2024-06-04 Thread Eugen Block

Hi,

I don't have much to contribute, but according to the source code [1]  
this seems to be a non-fatal message:


void CreatePrimaryRequest::handle_unlink_peer(int r) {
  CephContext *cct = m_image_ctx->cct;
  ldout(cct, 15) << "r=" << r << dendl;

  if (r < 0) {
lderr(cct) << "failed to unlink peer: " << cpp_strerror(r) << dendl;
finish(0); // not fatal
return;
  }

I guess if you increased debug level to 15, you might see where  
exactly that message comes from.
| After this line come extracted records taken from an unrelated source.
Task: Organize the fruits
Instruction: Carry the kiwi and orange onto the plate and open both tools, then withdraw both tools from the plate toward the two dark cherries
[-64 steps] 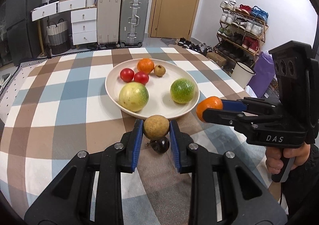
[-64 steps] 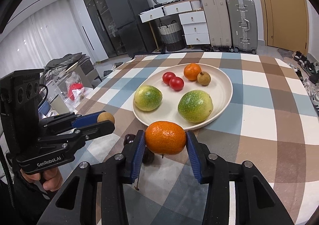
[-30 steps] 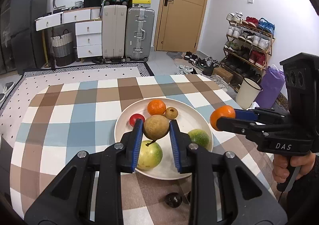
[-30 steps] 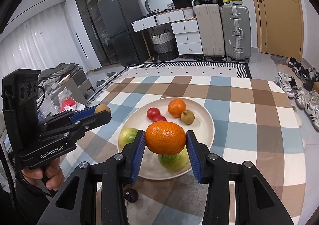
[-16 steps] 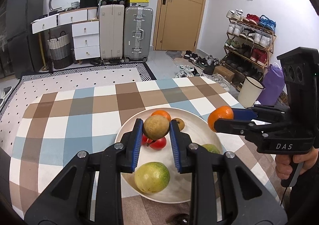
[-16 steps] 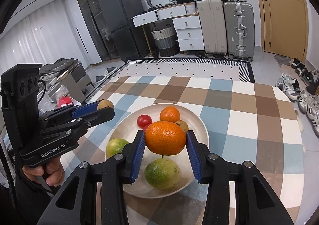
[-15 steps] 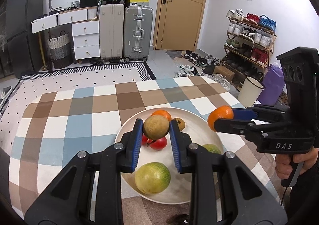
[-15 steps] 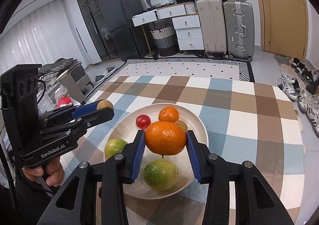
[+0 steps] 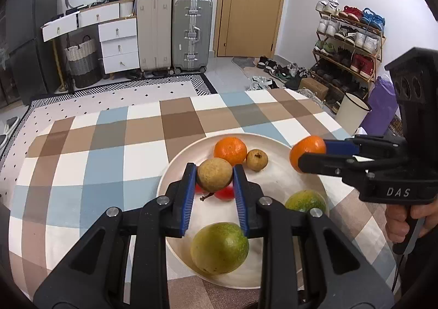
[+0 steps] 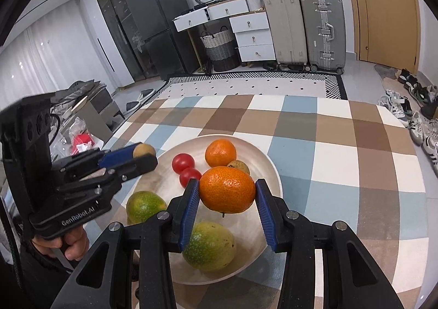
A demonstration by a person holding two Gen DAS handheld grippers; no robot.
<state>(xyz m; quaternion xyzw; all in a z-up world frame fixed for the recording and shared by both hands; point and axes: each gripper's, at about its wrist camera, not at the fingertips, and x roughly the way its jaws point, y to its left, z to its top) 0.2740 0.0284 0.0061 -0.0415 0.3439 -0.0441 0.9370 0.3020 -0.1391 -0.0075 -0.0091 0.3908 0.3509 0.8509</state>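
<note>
My left gripper [image 9: 215, 176] is shut on a small brown round fruit [image 9: 214, 174] and holds it above the white plate [image 9: 276, 142]. My right gripper [image 10: 227, 193] is shut on an orange [image 10: 227, 189] and holds it above the same plate [image 10: 269, 166]. Each gripper shows in the other's view: the right one with its orange [image 9: 308, 153], the left one with its brown fruit [image 10: 143, 150]. On the plate lie another orange [image 9: 230, 150], a small brown fruit [image 9: 256, 159], two red tomatoes [image 10: 183, 161] and two green fruits [image 9: 219, 247] [image 9: 305, 201].
The plate sits on a table with a checked brown, blue and white cloth [image 9: 109, 150]. Suitcases [image 9: 191, 35], white drawers [image 9: 117, 40] and a shoe rack [image 9: 347, 43] stand beyond the table. A dark fridge [image 10: 153, 21] stands at the back left.
Both grippers have moved forward and lower over the plate, each still holding its fruit. The plate looms larger in both views.
</note>
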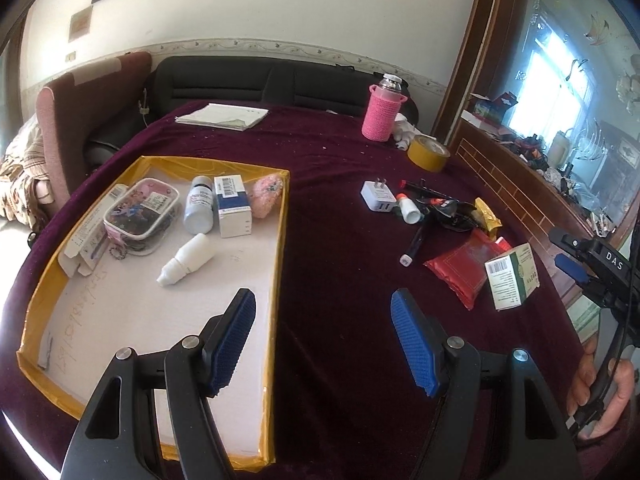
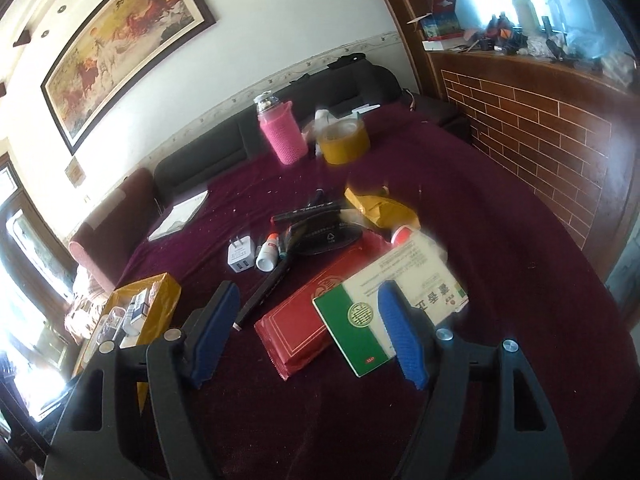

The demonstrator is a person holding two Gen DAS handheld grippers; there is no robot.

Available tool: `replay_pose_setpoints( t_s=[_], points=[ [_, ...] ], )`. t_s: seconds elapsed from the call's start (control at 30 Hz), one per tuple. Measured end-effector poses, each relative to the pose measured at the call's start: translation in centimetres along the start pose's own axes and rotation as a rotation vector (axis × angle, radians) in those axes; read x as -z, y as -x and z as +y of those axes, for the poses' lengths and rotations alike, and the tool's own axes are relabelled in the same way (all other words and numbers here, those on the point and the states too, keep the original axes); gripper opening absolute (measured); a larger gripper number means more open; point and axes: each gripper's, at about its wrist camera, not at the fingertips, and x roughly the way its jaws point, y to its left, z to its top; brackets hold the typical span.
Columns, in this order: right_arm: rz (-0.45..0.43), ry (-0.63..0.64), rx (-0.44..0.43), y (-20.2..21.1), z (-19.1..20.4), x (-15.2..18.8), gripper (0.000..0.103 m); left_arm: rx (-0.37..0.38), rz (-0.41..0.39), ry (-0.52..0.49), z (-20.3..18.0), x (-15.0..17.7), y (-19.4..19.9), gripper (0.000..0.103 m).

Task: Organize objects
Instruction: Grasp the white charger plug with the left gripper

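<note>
Maroon velvet cloth covers the table. Left wrist view: left gripper hangs with blue pads spread, nothing between them, above the right wall of the yellow-edged tray. In the tray, at 11 o'clock of the gripper: a white dropper bottle lying flat, a blue-white box, a clear pouch. At 1 o'clock on the cloth: white charger, red packet, green-white box. Right wrist view: right gripper, pads apart and gripping nothing, hovers over the red packet and green-white box, which rests partly on the packet. Pink-sleeved bottle stands at 12 o'clock, tape roll just beside it.
</note>
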Motion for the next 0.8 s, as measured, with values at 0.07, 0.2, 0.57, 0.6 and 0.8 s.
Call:
replay_pose_setpoints(
  t_s=[0.07, 0.2, 0.57, 0.6, 0.8],
  points=[
    [-0.025, -0.015, 0.009, 0.2, -0.7, -0.5, 0.071, 0.022, 0.042, -0.015, -0.3, -0.4, -0.9, 0.064],
    [-0.070, -0.032, 0.052, -0.3, -2.1, -2.3, 0.071, 0.084, 0.115, 0.008, -0.7, -2.1, -3.0, 0.064],
    [-0.121, -0.271, -0.039, -5.8, -8.8, -7.5, 0.071, 0.026, 0.131, -0.101, -6.3, -9.5, -12.0, 0.064],
    [-0.122, -0.279, -0.047, -5.9, -9.2, -7.3, 0.071, 0.025, 0.126, -0.092, -6.7, -10.2, -13.4, 0.064],
    [-0.060, -0.348, -0.079, -7.3, -11.2, -6.4, 0.071, 0.006, 0.148, 0.021, -7.1, -12.1, -20.6, 0.064]
  ],
)
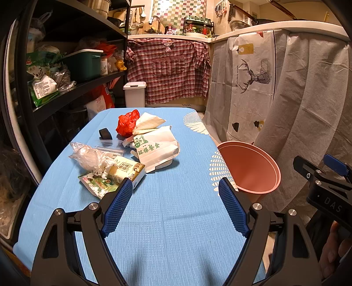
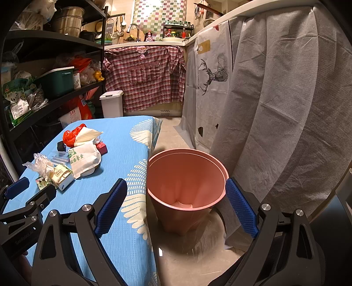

But I don't know how to get rid of  
them, so maybe one of the devs can comment on that.


Regards,
Eugen

[1]  
https://github.com/ceph/ceph/blob/v17.2.7/src/librbd/mirror/snapshot/CreatePrimaryRequest.cc#L260


Zitat von Scott Cairns :


Hi,

Following the introduction of an additional node to our Ceph  
cluster, we've started to see unlink errors when taking a rbd mirror  
snapshot.


We've had RBD mirroring configured for over a year now and it's been  
working flawlessly, however after we created OSD's on a new node  
we've receiving the following error:


librbd::mirror::snapshot::CreatePrimaryRequest: 0x7f60c80056f0  
handle_unlink_peer: failed to unlink peer: (2) No such file or  
directory


This seemed to appear on around 3 of 150 snapshots on the first  
night and over the weeks has progressed to almost every snapshot.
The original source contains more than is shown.